Bond, G. R., Kim, S. J., Becker, D. R., Swanson, S. J., Drake, R. E., Krzos, I. M., . . . Frounfelker, R. L. (2015). A controlled trial of supported employment for people with severe mental illness and justice involvement. Psychiatric Services, 66(10), 1027-1034.
- The study’s objective was to examine the impact of the Individual Placement and Support (IPS) intervention on employment and recidivism outcomes relative to a job club program called Work Choice.
- The authors used an experimental design to estimate the impact of IPS and analyzed data from people’s self-reports on forms and interviews and electronic medical and employment records.
- The authors found positive statistically significant impacts of IPS on employment compared with the job club program. The authors found no statistically significant impacts of IPS on recidivism.
- The quality of causal evidence presented in this report is high because it was based on a well-implemented randomized controlled trial. This means we are confident that the estimated effects are attributable to the IPS intervention and not to other factors.
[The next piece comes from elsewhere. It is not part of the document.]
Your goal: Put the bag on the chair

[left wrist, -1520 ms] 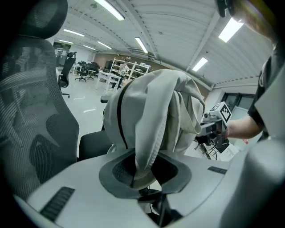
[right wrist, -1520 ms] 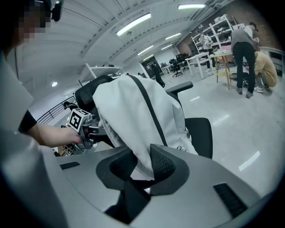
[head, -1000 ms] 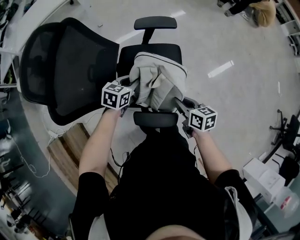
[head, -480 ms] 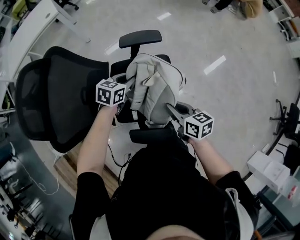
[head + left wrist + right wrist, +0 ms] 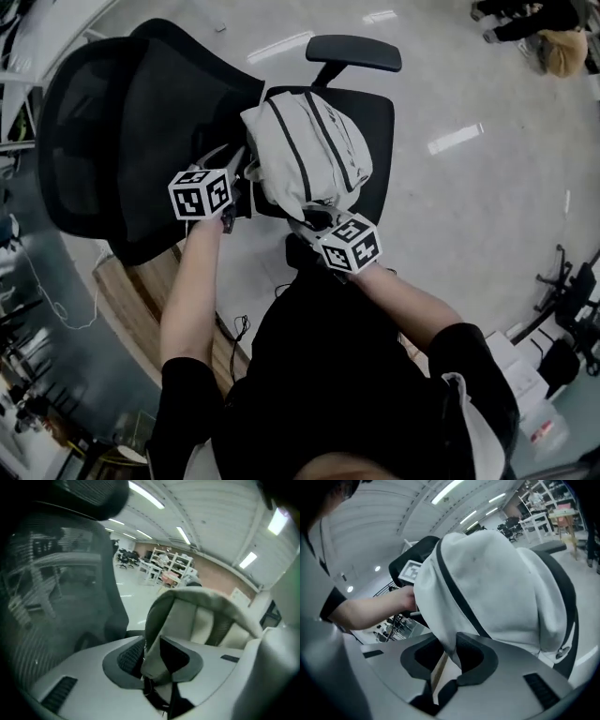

The Individual Placement and Support (IPS) intervention
Features of the Intervention
The goal of IPS is to help people with severe mental illness and a history of arrest or incarceration attain employment at prevailing wages through the competitive job market. People ages 18 and older with a severe mental illness and criminal justice history were eligible for IPS if they were enrolled in a mental health treatment team and served by an IPS team, were not employed in a competitive job in the last three months but were interested in obtaining a competitive job, and attended two informational groups.
Two of the six IPS teams in the Chicago area implemented IPS. Through IPS, employment specialists who were part of a community mental health team provided participants with employment services. Employment specialists were full-time staff who had a caseload of 20 clients. Employment specialists received a day-long training on criminal justice issues, received ongoing consultation, and two conference calls a month from a senior IPS trainer. Participants took a vocational assessment, engaged in a rapid job search, received individualized job search assistance to identify employment opportunities based on their preferences, and had an employment specialist accompany them to interviews if desired.
Features of the Study
The study has a randomized controlled trial design. The authors used a statistical model to compare the outcomes of 42 treatment and 43 comparison group members who enrolled in the study in 2011 and 2012 using data from individuals’ self-reports on forms and interviews and electronic medical and employment records. People assigned to the treatment group received IPS, and people assigned to the comparison group received Work Choice program services. Work Choice is a job club program that uses a self-directed job search approach with part-time recovery and peer support specialists providing job leads and referrals. The people in the study were 43 years old on average, 80 percent were male, 59 percent were African American, and 69 percent were never married. A third of the people in the study had less than a high school education, a third were high school graduates or earned a general education degree, and a third had some college experience.
- IPS had statistically significant, positive impacts on employment. People who participated in IPS were 24 percentage points more likely to be employed in competitively attained jobs than those who participated in the job club program.
- The authors did not find any statistically significant impacts of the IPS program on recidivism outcomes.
Considerations for Interpreting the Findings
The study was a well-conducted randomized controlled trial. Among the sample members, 95 percent completed 6-month follow-up interviews and 92 percent completed 12-month follow-up interviews.
Causal Evidence Rating
The quality of causal evidence presented in this report is high because it was based on a well-implemented randomized controlled trial. This means we are confident that the estimated effects are attributable to the IPS intervention and not to other factors.